9 Tips for Deciding on Landlord Insurance
Comparing various quotes for landlord insurance can be a tedious process. You can spread the various policy documents out beside one another as you try to find the distinctions between them. However, is this possible if you have dozens to compare? How do you figure out which one is best for you? Keep reading for 10 tips you can use to choose the best landlord insurance to cover your buy-to-rent property.
1) Look Out For Additional Fees:
A number of insurance providers hook landlords with their low premiums but then charge considerable administrative fees if their clients try to make any changes later. When you read the fine print, take note of potential charges and payment options, since low premiums might get hefty when you pay each month.
2) Use A Domestic Claims Service:
Insurance is a little weird to buy, if you think about it, because you purchase it with the hopes that you never actually need it. Still, things can happen, and the real value of any insurance policy doesn’t present itself until you have to deal with the claims process. Something you need to watch out for is a domestic company that’s in the country, running its own call centers and exercising total control over their own service quality.
3) Landlord Insurance Isn’t Identical To Home Insurance:
A lot of landlords don’t know that buy-to-rent properties need particular insurance. Home insurance is intended to cover owner-occupied properties, but not tenanted ones. Some home insurance policies can cover renting a property out, but they’re not created just for it. Never leave anything to chance, and be sure you have sufficient landlord insurance. It doesn’t have to cost a lot more either – visit here for a cheap landlord insurance comparison.
4) Be Sure To Cover Loss Of Rent:
If you ever have to file a claim for your property, it might be a case where your property is temporarily uninhabitable. Most landlord insurance policies provide income while this happens, but not all. Make sure yours does, otherwise you’ll wind up paying out of your own pocket.
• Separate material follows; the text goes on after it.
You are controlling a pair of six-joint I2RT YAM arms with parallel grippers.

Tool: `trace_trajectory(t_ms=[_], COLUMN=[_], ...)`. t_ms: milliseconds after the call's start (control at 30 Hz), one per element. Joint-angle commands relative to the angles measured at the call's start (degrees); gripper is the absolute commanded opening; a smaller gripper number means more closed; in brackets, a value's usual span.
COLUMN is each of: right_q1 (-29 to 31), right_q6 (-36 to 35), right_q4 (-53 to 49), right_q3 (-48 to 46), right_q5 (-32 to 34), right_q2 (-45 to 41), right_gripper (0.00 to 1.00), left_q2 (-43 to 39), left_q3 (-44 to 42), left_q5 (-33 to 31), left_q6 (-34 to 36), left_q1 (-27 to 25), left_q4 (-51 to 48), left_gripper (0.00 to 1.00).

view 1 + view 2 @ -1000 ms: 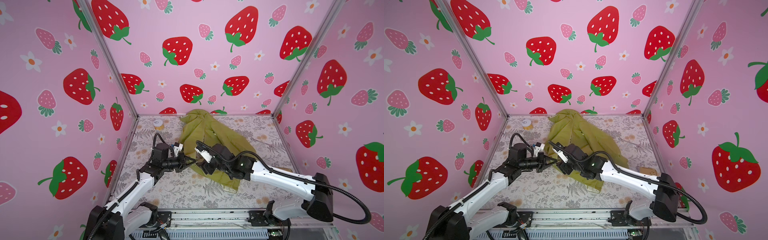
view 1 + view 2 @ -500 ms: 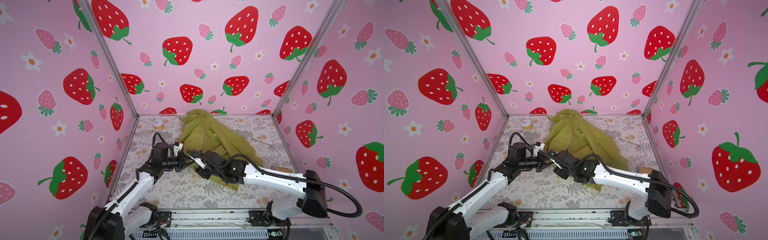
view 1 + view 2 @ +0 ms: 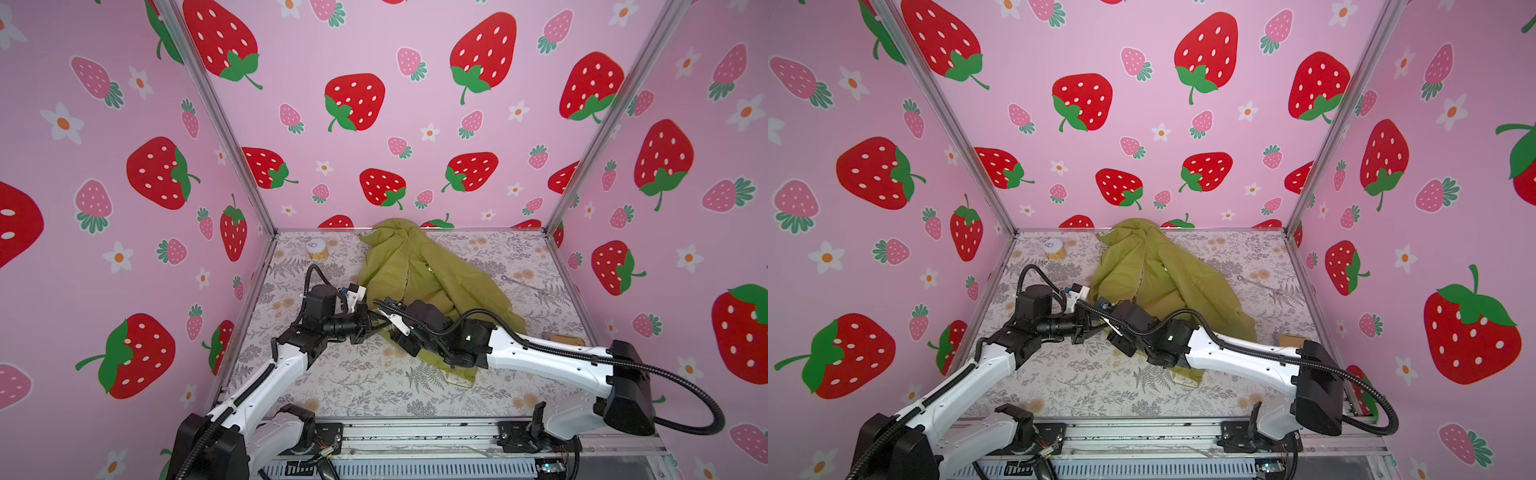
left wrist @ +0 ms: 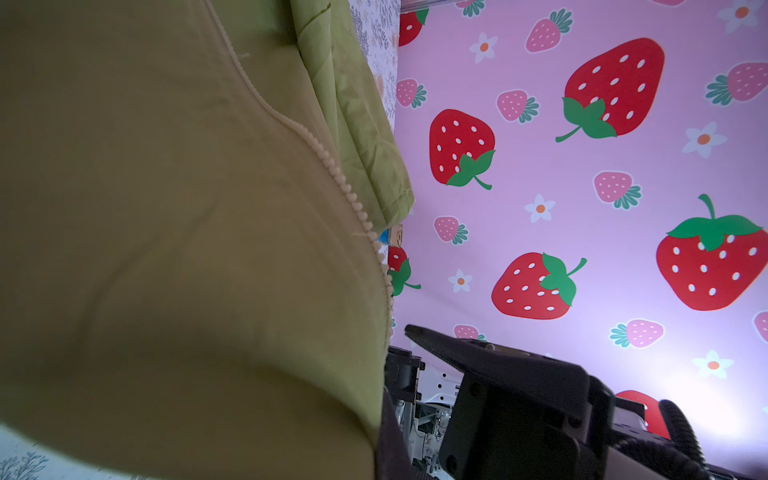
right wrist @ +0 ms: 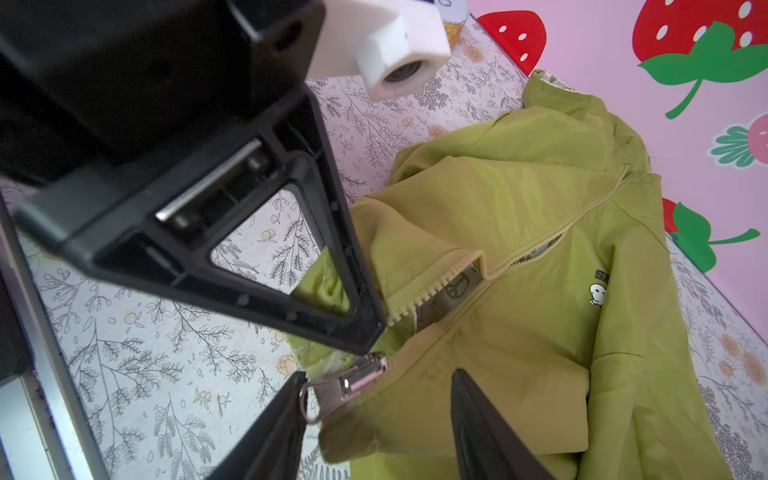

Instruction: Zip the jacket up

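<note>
**Enclosure.** The work cell is a box with three walls [image 3: 291, 54] of pink sheet printed with red and pink strawberries and white flowers. Aluminium posts [image 3: 217, 112] mark the two rear corners. A metal rail [image 3: 415, 434] runs along the front edge and carries both arm bases.

**Surface.** The table [image 3: 365, 386] is covered in pale cloth printed with grey ferns and small orange blossoms. A small yellow tub with a white lid [image 3: 316, 249] stands in the rear left corner. A flat brown item [image 3: 567, 340] lies at the right edge, well apart from the arms.

**Jacket.** The olive-green jacket [image 3: 436, 274] lies crumpled at rear centre. Its hood end touches the back wall, and its body spreads toward the near right. The front is partly open, and cream patterned lining [image 5: 453, 286] shows between the two edges. A small white cartoon print [image 5: 598, 293] sits on one panel.

**Left gripper.** The left gripper [image 5: 375, 337] is clenched on the jacket's lower edge, at the bottom end of the cream tooth row [image 5: 419, 291].

**Right gripper.** The right gripper [image 5: 378, 374] is released. Its jaws stand apart on either side of the silver slider [image 5: 361, 376]. One finger [image 5: 286, 415] lies against the pull ring. The two grippers meet over the hem near table centre.
</note>
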Motion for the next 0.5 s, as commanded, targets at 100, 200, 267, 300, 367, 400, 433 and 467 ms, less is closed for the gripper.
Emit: trace_trajectory(t_ms=[100, 200, 267, 300, 367, 400, 433, 467], right_q1=[0.4, 0.4, 0.4, 0.4, 0.4, 0.4, 0.4, 0.4], right_q6=[-0.5, -0.4, -0.3, -0.3, -0.1, -0.2, -0.1, -0.1], right_q4=[1.9, 1.8, 1.8, 1.9, 1.9, 1.9, 1.9, 1.9], right_q3=[1.6, 1.6, 1.5, 1.5, 1.3, 1.2, 1.2, 1.1], right_q5=[-1.5, -1.5, -1.5, -1.4, -1.5, -1.5, -1.5, -1.4], right_q2=[-0.9, -0.9, -1.1, -1.2, -1.3, -1.5, -1.6, -1.7], right_gripper=[0.47, 0.38, 0.34, 0.33, 0.32, 0.32, 0.32, 0.32], left_q2=[-0.5, -0.3, -0.2, -0.2, -0.3, -0.2, -0.3, -0.2], left_q3=[1.6, 1.6, 1.6, 1.5, 1.5, 1.5, 1.5, 1.5], left_q5=[2.4, 2.5, 2.5, 2.5, 2.6, 2.6, 2.6, 2.6], left_q6=[0.1, 0.0, 0.1, 0.1, 0.1, 0.1, 0.1, 0.1], left_q1=[0.2, 0.2, 0.2, 0.2, 0.2, 0.2, 0.2, 0.2], left_q4=[1.3, 1.5, 1.6, 1.6, 1.7, 1.6, 1.6, 1.6], left_gripper=[0.00, 0.00, 0.00, 0.00, 0.00, 0.00, 0.00, 0.00])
5) Also Be Sure Malicious Damages Are Covered:
Unfortunately, malicious damage at the hands of tenants happens a lot. When you compare the details of various policies, look out for coverage for malicious damage. It can be different with every insurer, as it might be included, or it could also be something added on. In either case, be sure that it’s there before you commit to the policy.
6) Look Into Excesses So You Can Avoid Surprises:
There are certain claims that happen more than others, which means that they might have higher excesses associated with them. Water escape is usually the most frequently filed property claims, leading to higher excesses in order to cover related costs. Generally speaking, a standard policy excess is applied by the carrier, along with certain excesses that are highlighted in the documentation of your insurance quote. Be sure that you read them and are comfortable with everything that you are going to be signing.
7) Read The Policy’s Most Crucial Conditions:
Every insurance product has terms and conditions that are attached to it, and it’s crucial that you adhere to them. One instance is a condition of a tenancy agreement being in place. This might seem obvious to many landlords, but you are renting to a relative or a friend, you might not have established one. Failing to do this can potentially invalidate your insurance coverage.
8) Verify Coverage For Drug Manufacturing:
This will provide coverage should you have tenants that manufacture drugs and damage your property while doing so. For instance, cannabis farms can result in property destruction. Failing to specifically insure against this might wind up obliterating your investment.
9) Review The Rules Regarding Unoccupancy:
We all would love it if we had trouble-free tenants that stick around as long as we own the property, but you’re probably going to have untenanted periods when the typical tenancy is less than a year. Different insurers cover various lengths of time. Some provide cover for as many as three months, but other providers might restrict coverage immediately.